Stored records
-- Opening Marker --

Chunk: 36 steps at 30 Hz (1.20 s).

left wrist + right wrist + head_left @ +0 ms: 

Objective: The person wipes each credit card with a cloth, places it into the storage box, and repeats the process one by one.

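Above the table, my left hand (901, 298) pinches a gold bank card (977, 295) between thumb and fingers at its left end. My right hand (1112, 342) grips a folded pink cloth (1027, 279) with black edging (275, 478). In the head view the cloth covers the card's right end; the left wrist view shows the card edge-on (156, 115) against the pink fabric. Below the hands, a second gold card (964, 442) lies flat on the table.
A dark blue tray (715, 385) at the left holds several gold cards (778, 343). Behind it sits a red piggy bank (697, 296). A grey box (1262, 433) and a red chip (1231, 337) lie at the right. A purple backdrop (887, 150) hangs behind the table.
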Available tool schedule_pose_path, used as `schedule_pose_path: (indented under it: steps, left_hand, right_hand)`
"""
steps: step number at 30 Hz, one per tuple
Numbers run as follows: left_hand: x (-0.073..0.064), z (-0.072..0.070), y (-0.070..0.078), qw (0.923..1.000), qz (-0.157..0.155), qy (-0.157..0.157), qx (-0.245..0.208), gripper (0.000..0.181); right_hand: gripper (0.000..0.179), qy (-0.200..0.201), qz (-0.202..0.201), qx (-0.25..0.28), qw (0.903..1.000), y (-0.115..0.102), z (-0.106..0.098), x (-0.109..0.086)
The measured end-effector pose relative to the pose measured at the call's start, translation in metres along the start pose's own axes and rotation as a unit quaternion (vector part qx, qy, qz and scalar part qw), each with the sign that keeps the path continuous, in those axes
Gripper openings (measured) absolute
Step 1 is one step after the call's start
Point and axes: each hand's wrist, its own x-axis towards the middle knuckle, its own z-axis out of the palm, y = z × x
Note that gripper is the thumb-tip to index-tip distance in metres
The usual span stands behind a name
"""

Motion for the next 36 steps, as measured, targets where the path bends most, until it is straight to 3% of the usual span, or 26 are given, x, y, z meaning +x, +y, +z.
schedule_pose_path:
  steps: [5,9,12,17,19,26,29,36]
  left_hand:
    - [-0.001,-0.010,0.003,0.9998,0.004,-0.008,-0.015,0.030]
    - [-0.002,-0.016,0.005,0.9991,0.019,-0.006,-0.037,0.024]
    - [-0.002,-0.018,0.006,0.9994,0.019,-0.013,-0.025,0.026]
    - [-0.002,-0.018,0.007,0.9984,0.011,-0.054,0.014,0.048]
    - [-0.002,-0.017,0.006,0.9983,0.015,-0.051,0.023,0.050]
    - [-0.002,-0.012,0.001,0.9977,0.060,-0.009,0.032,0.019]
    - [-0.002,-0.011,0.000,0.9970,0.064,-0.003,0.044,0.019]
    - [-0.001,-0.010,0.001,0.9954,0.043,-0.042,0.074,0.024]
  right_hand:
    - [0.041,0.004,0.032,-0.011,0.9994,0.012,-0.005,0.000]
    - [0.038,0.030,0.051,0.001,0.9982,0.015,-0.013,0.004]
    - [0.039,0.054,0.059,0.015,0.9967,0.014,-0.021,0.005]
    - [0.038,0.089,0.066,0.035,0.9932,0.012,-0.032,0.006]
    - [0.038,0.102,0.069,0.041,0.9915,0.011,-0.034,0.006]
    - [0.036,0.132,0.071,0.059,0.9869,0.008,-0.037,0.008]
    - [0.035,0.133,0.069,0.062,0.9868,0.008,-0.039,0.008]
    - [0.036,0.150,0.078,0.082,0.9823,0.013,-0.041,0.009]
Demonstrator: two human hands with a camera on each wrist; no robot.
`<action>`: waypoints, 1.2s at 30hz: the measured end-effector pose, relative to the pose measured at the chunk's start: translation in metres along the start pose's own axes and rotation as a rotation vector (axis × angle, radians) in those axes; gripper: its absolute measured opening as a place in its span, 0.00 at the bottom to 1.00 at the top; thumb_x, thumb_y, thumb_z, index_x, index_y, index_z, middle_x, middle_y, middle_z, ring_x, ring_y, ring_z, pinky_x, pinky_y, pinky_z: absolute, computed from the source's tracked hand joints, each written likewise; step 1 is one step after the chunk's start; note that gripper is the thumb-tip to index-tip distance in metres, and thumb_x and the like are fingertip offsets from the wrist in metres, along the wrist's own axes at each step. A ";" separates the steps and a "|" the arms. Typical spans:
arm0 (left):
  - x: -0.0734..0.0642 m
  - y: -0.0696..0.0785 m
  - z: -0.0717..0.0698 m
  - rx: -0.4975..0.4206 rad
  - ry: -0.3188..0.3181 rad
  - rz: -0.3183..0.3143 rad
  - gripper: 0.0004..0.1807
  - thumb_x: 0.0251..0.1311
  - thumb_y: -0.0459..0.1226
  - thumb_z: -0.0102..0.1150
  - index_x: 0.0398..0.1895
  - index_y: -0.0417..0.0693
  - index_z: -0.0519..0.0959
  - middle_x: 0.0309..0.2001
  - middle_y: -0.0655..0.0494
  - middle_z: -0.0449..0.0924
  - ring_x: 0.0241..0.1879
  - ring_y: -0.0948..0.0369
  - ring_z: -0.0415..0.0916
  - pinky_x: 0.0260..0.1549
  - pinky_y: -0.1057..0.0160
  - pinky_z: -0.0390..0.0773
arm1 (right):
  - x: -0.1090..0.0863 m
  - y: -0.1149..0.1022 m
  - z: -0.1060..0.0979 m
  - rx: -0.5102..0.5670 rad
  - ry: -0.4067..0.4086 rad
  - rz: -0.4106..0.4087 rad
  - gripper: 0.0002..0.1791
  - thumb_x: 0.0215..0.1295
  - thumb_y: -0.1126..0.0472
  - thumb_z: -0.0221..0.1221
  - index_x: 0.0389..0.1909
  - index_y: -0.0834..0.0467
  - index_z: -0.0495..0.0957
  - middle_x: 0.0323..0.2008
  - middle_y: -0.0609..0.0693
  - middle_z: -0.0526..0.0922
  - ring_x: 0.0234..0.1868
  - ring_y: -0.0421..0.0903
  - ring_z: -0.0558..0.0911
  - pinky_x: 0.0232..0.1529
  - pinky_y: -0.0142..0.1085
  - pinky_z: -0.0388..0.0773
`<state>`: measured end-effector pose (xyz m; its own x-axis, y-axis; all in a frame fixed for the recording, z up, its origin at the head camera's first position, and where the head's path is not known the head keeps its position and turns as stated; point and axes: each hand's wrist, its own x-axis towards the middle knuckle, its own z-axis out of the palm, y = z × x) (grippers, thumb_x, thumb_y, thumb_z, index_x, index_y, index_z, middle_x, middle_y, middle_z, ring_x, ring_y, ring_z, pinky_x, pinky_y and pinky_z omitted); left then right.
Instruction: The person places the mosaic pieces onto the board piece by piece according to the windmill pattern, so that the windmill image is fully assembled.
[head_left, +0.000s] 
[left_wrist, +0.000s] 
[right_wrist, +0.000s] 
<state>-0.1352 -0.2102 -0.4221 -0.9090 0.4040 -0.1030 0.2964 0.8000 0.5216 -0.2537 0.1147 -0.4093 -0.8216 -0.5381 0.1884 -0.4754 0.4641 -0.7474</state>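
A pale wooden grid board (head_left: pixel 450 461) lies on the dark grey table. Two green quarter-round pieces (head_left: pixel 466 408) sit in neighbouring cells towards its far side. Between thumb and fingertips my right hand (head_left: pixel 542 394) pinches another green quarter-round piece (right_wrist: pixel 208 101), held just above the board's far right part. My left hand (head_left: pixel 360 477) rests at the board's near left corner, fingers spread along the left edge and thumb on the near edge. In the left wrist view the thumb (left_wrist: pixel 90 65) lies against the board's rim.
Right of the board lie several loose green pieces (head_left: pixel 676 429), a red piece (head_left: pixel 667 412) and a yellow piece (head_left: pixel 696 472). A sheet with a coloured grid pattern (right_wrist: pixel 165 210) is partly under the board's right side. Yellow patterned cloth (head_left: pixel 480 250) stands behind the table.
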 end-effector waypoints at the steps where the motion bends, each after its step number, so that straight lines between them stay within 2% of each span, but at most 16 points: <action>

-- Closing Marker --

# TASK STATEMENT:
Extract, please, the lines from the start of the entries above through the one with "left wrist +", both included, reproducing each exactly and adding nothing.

# OUTPUT FOR THIS EXERCISE:
Chunk: 36 steps at 30 Hz (1.20 s).

left wrist + right wrist + head_left @ +0 ms: 

Nothing else belongs to this answer.